Il nome di Massimiliano Allegri torna a circolare attorno alla panchina del Real Madrid. Non è la prima volta che accade, ma questa volta – secondo quanto riporta il Corriere dello Sport – a Valdebebas starebbero valutando seriamente l’ipotesi di tentare l’assalto in estate per portare il tecnico livornese nella capitale spagnola.
Per Allegri si tratterebbe di un possibile terzo incrocio con i blancos. In passato il suo nome è già stato accostato due volte al Real Madrid, ma senza che l’operazione si concretizzasse. Oggi il contesto sarebbe diverso: il club spagnolo starebbe riflettendo sulla necessità di affidare la squadra a un allenatore di grande esperienza.
Dopo l’esonero di Xabi Alonso, il Real ha scelto una soluzione interna promuovendo Álvaro Arbeloa dal Castilla. Una decisione temporanea che, secondo le indiscrezioni, potrebbe essere rivista a fine stagione. L’idea della dirigenza sarebbe infatti quella di puntare su un tecnico abituato a gestire pressioni, ambizioni e uno spogliatoio di altissimo livello.
In questo senso Allegri rappresenterebbe un profilo ideale. La sua carriera lo ha abituato a lavorare in ambienti dove vincere è un obbligo, tra aspettative altissime e critiche costanti. Un allenatore pragmatico, capace di gestire stagioni lunghe e momenti complicati senza perdere equilibrio.

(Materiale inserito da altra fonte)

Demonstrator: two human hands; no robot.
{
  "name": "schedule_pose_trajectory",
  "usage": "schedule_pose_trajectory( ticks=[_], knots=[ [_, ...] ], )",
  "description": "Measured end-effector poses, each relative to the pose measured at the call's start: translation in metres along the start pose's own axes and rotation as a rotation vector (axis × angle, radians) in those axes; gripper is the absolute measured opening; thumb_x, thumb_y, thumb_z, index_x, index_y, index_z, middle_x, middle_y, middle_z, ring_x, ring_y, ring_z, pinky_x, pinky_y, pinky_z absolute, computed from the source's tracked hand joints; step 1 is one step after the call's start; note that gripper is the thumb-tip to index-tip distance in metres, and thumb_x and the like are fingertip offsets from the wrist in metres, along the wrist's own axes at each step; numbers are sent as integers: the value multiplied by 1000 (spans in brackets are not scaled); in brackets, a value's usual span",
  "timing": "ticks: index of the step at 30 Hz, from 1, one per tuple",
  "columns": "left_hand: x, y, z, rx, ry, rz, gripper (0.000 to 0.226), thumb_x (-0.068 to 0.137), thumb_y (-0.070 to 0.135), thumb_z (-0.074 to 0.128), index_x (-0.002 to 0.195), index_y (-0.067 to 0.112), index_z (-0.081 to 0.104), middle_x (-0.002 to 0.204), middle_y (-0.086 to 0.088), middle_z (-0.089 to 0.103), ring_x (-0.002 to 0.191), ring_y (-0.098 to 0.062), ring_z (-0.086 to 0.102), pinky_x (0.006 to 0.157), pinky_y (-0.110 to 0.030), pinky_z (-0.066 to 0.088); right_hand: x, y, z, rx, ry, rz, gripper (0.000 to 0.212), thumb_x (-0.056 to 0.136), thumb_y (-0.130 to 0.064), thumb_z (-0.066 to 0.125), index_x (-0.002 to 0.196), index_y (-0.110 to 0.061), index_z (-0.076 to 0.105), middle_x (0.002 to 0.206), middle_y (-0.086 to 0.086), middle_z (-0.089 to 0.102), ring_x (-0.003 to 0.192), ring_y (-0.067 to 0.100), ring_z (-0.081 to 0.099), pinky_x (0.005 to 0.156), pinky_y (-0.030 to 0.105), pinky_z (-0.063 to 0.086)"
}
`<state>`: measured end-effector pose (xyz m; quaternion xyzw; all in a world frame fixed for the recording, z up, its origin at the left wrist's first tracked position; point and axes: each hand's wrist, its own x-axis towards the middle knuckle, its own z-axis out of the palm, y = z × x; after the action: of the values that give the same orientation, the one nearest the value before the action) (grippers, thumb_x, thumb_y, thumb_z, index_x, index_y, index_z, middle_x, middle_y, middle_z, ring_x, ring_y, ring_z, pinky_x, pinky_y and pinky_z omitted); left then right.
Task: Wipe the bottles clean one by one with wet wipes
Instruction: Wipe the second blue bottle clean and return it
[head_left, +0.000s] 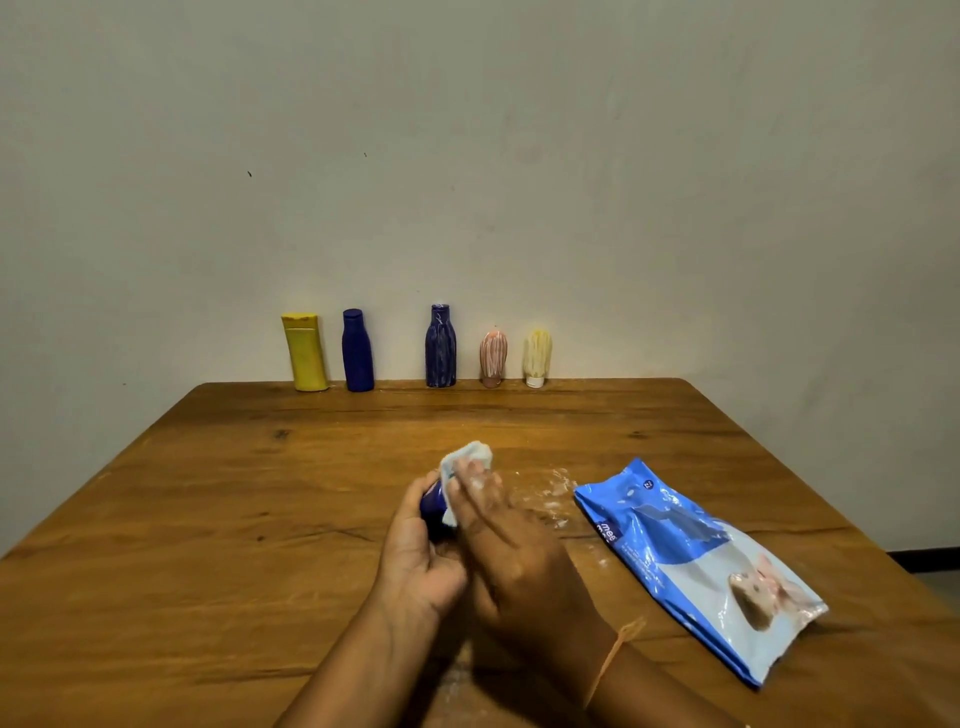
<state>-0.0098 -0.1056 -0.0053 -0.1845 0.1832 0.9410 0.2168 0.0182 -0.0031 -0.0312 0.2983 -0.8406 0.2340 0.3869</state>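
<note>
My left hand (415, 556) grips a dark blue bottle (432, 504) above the table's middle; only a small part of the bottle shows between my hands. My right hand (509, 551) presses a white wet wipe (467, 457) against that bottle, fingers flat over it. Along the table's far edge by the wall stand a yellow bottle (305, 352), a clean blue bottle (357, 351), a blue bottle streaked with white (440, 347), a small pink streaked bottle (493, 359) and a small yellow streaked bottle (536, 358).
A blue wet wipes pack (696, 561) lies flat on the wooden table (208, 519) to the right of my hands. White smears (550, 493) mark the wood between my hands and the pack. The wall rises right behind the row of bottles.
</note>
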Motion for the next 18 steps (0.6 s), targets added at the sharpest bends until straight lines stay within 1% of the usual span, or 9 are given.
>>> schedule_pose_trajectory(
  ticks=[2, 3, 5, 7, 9, 12, 15, 16, 18],
  knots=[
    [1, 1, 3, 42, 0, -21, 36, 87, 22, 58, 71, -8, 68, 62, -16, 68, 48, -22, 67, 47, -33, 57, -7, -4, 2, -14, -69, -105, 46, 92, -11, 23, 131, 4, 43, 137, 20, 44, 133, 29, 37, 108, 39, 33],
    [1, 1, 3, 45, -9, -32, 35, 85, 21, 58, 69, -8, 69, 62, -16, 68, 48, -22, 67, 49, -33, 57, -7, -2, 1, -17, -92, -115, 46, 92, -12, 22, 131, 3, 43, 137, 20, 45, 132, 29, 38, 107, 39, 35],
    [0, 0, 3, 12, -31, -56, 27, 74, 17, 63, 84, -8, 67, 75, -20, 70, 57, -25, 70, 56, -34, 58, -3, 6, -4, -33, -78, -61, 45, 90, -10, 32, 130, 1, 47, 137, 18, 47, 130, 28, 41, 106, 38, 36],
    [0, -2, 1, -11, -14, -33, 41, 65, 14, 66, 101, -6, 63, 89, -21, 70, 64, -24, 70, 58, -31, 58, 3, 13, -9, -35, -19, 50, 46, 83, -11, 41, 126, 1, 53, 134, 17, 49, 127, 26, 46, 106, 33, 34],
    [0, -4, 1, 7, 2, -15, 40, 65, 15, 65, 100, -4, 62, 80, -20, 70, 57, -23, 69, 49, -26, 58, 7, 14, -11, -37, 25, 108, 45, 84, -12, 40, 124, 3, 55, 132, 17, 52, 123, 27, 50, 105, 32, 34],
    [-1, -5, 3, -52, -46, -50, 33, 81, 19, 62, 99, -9, 63, 84, -24, 69, 63, -28, 71, 51, -36, 59, 2, 5, -8, -65, -9, 25, 43, 90, -13, 35, 126, 3, 52, 134, 18, 50, 127, 28, 45, 105, 36, 36],
    [0, -4, 3, -18, -37, -59, 32, 80, 20, 61, 81, -11, 67, 71, -21, 69, 54, -27, 69, 52, -40, 58, -7, 1, -5, -56, -91, -86, 44, 94, -13, 26, 129, 1, 48, 135, 18, 48, 131, 27, 41, 108, 36, 33],
    [-1, -4, 3, -10, -39, -58, 31, 76, 19, 62, 83, -11, 67, 74, -22, 69, 56, -28, 70, 53, -39, 58, -6, 3, -6, -52, -88, -73, 44, 93, -12, 28, 129, 0, 49, 135, 17, 49, 130, 27, 42, 108, 36, 34],
    [-1, -2, 1, -16, -38, -36, 39, 71, 16, 64, 101, -9, 63, 90, -24, 69, 65, -28, 71, 58, -36, 59, 1, 9, -9, -38, -33, 18, 45, 85, -10, 38, 125, 0, 54, 133, 16, 51, 126, 27, 47, 105, 36, 36]
  ],
)
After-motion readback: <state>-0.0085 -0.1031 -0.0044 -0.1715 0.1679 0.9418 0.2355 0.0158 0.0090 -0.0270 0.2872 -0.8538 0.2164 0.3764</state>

Oltre Allegri il Real Madrid valuta anche Klopp
Tra i nomi presi in considerazione dal Real Madrid ci sarebbe stato anche quello di Jürgen Klopp, da tempo apprezzato dalla dirigenza madrilena. L’ex allenatore del Liverpool, però, avrebbe ribadito la volontà di restare lontano dalla panchina e di proseguire il suo lavoro nel progetto globale del gruppo Red Bull. Da qui il ritorno di fiamma per Allegri, già sondato in passato.

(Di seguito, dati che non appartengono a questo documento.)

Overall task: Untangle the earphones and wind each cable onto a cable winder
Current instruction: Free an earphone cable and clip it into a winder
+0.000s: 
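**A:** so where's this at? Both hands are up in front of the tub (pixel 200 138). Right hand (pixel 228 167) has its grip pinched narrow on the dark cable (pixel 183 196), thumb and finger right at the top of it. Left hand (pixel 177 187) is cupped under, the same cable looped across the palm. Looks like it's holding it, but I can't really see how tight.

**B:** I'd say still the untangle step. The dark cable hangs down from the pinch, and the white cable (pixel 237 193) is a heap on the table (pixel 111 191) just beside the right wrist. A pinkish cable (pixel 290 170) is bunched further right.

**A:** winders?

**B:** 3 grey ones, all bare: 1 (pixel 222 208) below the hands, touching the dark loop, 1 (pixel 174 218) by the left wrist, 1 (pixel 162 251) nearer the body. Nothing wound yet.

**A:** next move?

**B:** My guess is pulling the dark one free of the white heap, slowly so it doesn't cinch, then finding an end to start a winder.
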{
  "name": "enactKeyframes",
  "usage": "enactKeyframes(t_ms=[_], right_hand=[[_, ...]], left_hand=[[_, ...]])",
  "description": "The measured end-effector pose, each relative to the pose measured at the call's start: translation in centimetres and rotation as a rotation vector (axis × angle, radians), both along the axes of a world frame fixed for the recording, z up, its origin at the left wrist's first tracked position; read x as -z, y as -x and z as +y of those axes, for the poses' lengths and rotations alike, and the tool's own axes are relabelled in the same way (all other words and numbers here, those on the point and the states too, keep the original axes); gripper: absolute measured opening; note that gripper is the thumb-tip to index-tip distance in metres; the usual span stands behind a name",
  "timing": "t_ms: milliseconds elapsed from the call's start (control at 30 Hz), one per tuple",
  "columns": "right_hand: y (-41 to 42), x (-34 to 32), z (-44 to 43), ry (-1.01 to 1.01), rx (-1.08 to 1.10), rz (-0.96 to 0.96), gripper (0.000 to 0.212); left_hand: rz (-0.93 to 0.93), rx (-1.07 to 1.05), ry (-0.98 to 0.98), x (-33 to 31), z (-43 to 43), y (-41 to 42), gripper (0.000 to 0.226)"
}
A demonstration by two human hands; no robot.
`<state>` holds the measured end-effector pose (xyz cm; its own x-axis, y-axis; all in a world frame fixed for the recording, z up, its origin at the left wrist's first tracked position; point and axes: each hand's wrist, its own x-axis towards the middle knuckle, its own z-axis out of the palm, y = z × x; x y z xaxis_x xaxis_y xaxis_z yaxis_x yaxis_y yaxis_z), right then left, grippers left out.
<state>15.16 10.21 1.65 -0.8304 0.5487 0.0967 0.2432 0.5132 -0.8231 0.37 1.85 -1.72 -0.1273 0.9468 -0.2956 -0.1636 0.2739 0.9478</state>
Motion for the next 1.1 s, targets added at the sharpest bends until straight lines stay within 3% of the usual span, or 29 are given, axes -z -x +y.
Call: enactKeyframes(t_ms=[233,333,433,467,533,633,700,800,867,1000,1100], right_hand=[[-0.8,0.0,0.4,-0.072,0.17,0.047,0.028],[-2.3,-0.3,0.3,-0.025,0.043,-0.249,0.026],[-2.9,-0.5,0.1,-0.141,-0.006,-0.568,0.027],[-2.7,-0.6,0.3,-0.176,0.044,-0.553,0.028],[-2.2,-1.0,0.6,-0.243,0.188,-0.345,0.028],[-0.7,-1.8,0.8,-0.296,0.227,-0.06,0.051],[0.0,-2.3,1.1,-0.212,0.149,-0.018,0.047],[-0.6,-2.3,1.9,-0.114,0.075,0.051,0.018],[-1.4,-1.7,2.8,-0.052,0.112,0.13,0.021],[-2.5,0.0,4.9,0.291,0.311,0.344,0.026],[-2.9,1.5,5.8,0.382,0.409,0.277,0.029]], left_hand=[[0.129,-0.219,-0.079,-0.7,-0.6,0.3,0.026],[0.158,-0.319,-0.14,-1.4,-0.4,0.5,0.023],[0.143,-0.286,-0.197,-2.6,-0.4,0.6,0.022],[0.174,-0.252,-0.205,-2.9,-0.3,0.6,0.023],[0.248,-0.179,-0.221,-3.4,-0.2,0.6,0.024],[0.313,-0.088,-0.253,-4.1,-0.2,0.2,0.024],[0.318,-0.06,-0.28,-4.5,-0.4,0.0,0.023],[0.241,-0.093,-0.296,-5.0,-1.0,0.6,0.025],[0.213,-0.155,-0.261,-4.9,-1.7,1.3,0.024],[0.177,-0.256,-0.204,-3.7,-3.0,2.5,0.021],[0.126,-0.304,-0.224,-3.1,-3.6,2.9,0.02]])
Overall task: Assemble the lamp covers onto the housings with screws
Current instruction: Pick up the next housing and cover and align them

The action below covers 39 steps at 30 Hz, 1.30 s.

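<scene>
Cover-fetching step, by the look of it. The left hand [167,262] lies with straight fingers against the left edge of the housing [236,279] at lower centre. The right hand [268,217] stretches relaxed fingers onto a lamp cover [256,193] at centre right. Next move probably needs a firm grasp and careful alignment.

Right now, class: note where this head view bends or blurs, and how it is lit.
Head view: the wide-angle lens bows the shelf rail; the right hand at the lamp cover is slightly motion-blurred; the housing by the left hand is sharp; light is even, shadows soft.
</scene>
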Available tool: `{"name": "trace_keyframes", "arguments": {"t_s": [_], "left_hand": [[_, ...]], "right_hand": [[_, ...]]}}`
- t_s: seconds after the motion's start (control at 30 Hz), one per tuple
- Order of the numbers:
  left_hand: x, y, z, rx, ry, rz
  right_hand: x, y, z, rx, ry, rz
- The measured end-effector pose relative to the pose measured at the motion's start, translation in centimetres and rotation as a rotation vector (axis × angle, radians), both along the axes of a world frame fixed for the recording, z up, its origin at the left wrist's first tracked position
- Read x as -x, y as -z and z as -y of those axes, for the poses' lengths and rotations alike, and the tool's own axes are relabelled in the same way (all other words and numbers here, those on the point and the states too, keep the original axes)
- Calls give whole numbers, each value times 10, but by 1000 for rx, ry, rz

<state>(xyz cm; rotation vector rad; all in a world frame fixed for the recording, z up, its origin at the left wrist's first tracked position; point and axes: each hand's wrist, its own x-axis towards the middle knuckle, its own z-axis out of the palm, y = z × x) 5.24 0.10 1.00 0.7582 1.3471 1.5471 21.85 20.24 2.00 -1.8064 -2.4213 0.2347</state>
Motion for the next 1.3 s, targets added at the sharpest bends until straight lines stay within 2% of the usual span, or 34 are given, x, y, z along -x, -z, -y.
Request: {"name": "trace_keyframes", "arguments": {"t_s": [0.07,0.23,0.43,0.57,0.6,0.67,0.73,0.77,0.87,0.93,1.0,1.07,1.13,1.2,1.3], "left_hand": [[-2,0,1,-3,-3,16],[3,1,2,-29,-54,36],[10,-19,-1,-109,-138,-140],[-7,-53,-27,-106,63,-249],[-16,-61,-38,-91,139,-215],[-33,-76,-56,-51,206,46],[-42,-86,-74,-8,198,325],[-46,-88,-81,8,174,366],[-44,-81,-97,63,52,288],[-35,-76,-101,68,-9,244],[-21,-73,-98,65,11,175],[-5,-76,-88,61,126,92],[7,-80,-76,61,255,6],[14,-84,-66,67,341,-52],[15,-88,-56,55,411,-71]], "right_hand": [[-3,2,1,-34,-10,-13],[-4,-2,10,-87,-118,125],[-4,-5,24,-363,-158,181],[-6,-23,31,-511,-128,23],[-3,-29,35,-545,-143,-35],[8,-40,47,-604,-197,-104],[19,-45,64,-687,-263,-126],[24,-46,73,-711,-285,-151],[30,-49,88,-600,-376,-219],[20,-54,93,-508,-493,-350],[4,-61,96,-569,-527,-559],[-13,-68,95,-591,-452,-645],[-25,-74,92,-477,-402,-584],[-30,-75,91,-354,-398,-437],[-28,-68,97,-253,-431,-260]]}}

Proprio il tecnico toscano ha raccontato in un’intervista a GQ Italia di essere stato vicino al Real Madrid in due occasioni. La prima nel 2019, al termine della sua prima esperienza alla Juventus, e la seconda nel 2021. In entrambe le circostanze Allegri avrebbe scelto di non accettare l’offerta dei blancos, preferendo mantenere la parola data ad altri club.
Nel frattempo il suo presente resta al Milan. Allegri ha un contratto con i rossoneri fino al 30 giugno 2027 e negli ultimi giorni ha ribadito di sentirsi a proprio agio a Milano, sottolineando la sintonia con il club e con l’ambiente.
Questo non significa però che la situazione sia destinata a restare immutata. L’estate potrebbe diventare un momento chiave per valutare il futuro, anche alla luce delle ambizioni europee del Milan e della necessità di costruire una rosa ancora più competitiva.
Per ora non esiste una trattativa concreta, ma soltanto un’idea che torna a prendere quota: il Real Madrid cerca un allenatore esperto e Allegri è un nome che a Madrid conoscono bene. Se davvero questa sarà la terza occasione, molto dipenderà dalle mosse del club spagnolo e dalla volontà del Milan di trattenere il suo tecnico.